Data excerpt below:

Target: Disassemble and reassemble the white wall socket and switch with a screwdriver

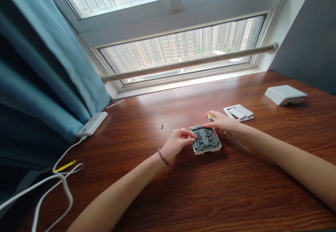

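A wall switch with its grey inner plate bare (206,139) lies in a white box on the table. At its left edge, the thumb and forefinger of my left hand (180,141) are pinched together; whatever is between them is too small to make out. My right hand (222,120) is closed around a screwdriver (211,118) with a yellow and dark handle, its thin shaft pointing back toward the lower right. The right thumb touches the switch's top edge. One screw (162,127) lies on the wood to the left.
A white switch cover frame with rocker plates (238,113) lies beyond my right hand. Farther right sits another white switch box (286,95). A white power bank (92,124) with a cable (65,186) rests by the blue curtain (78,67). A window rail (189,63) runs behind the table.
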### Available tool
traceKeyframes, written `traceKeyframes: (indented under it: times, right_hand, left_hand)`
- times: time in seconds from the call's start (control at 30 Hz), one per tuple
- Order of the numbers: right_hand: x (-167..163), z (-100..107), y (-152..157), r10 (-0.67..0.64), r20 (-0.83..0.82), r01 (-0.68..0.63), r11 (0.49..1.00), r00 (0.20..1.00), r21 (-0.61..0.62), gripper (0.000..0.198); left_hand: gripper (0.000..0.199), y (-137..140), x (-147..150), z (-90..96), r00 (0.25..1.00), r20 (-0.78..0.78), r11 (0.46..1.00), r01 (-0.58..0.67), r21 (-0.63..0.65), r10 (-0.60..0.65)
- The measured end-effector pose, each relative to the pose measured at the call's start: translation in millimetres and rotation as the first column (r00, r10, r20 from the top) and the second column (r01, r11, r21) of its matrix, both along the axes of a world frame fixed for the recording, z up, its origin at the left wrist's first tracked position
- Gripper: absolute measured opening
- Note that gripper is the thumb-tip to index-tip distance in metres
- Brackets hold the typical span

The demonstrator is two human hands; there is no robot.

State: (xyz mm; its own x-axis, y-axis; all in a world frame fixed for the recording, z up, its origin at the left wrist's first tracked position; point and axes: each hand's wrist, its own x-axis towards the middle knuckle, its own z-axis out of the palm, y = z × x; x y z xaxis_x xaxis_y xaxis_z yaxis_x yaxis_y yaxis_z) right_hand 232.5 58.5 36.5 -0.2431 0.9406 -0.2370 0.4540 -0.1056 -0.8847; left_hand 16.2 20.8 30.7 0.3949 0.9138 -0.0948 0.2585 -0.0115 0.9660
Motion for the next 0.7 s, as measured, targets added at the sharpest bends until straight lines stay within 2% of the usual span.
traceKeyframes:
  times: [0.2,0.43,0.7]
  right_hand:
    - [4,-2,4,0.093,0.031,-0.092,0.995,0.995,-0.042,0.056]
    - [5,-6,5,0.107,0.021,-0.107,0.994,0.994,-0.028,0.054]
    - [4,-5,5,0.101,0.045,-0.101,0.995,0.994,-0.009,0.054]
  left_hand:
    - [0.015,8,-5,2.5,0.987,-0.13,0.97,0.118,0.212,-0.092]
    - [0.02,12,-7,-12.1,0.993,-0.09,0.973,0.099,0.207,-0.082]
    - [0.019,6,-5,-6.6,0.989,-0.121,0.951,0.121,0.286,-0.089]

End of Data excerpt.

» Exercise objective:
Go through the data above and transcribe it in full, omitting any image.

» Task output:
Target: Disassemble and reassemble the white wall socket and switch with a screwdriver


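A wall switch with its grey inner plate bare (206,139) lies in a white box on the table. At its left edge, the thumb and forefinger of my left hand (180,141) are pinched together; whatever is between them is too small to make out. My right hand (222,120) is closed around a screwdriver (211,118) with a yellow and dark handle, its thin shaft pointing back toward the lower right. The right thumb touches the switch's top edge. One screw (162,127) lies on the wood to the left.
A white switch cover frame with rocker plates (238,113) lies beyond my right hand. Farther right sits another white switch box (286,95). A white power bank (92,124) with a cable (65,186) rests by the blue curtain (78,67). A window rail (189,63) runs behind the table.
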### Available tool
traceKeyframes, written `traceKeyframes: (indented under it: times, right_hand, left_hand)`
- times: time in seconds from the call's start (control at 30 Hz), one per tuple
- Order of the numbers: right_hand: x (-167..163), z (-100..107), y (-152..157), r10 (-0.67..0.64), r20 (-0.83..0.82), r01 (-0.68..0.63), r11 (0.49..1.00), r00 (0.20..1.00), r21 (-0.61..0.62), gripper (0.000..0.198); left_hand: gripper (0.000..0.199), y (-137..140), x (-147..150), z (-90..96), r00 (0.25..1.00), r20 (-0.78..0.78), r11 (0.46..1.00), r01 (-0.58..0.67), r21 (-0.63..0.65), r10 (-0.60..0.65)
- The measured end-effector pose, each relative to the pose measured at the call's start: translation in millimetres and rotation as the first column (r00, r10, r20 from the top) and the second column (r01, r11, r21) of its matrix, both along the axes of a world frame fixed for the recording, z up, its origin at the left wrist's first tracked position
- Gripper: absolute measured opening
- Note that gripper is the thumb-tip to index-tip distance in metres
- Brackets hold the typical span

The demonstrator is two human hands; there is no robot.

State: (xyz mm; its own x-axis, y-axis; all in a world frame fixed for the recording, z up, its origin at the left wrist's first tracked position; point and axes: each hand's wrist, its own x-axis towards the middle knuckle, its own z-axis out of the palm, y = z × x; x y z xaxis_x xaxis_y xaxis_z yaxis_x yaxis_y yaxis_z) right_hand 232.5 58.5 36.5 -0.2431 0.9406 -0.2370 0.4540 -0.1056 -0.8847; left_hand 16.2 20.8 30.7 0.3949 0.9138 -0.0948 0.2585 -0.0115 0.9660
Motion for the next 0.7 s, as measured, targets added at the sharpest bends until straight lines stay within 2% of the usual span.
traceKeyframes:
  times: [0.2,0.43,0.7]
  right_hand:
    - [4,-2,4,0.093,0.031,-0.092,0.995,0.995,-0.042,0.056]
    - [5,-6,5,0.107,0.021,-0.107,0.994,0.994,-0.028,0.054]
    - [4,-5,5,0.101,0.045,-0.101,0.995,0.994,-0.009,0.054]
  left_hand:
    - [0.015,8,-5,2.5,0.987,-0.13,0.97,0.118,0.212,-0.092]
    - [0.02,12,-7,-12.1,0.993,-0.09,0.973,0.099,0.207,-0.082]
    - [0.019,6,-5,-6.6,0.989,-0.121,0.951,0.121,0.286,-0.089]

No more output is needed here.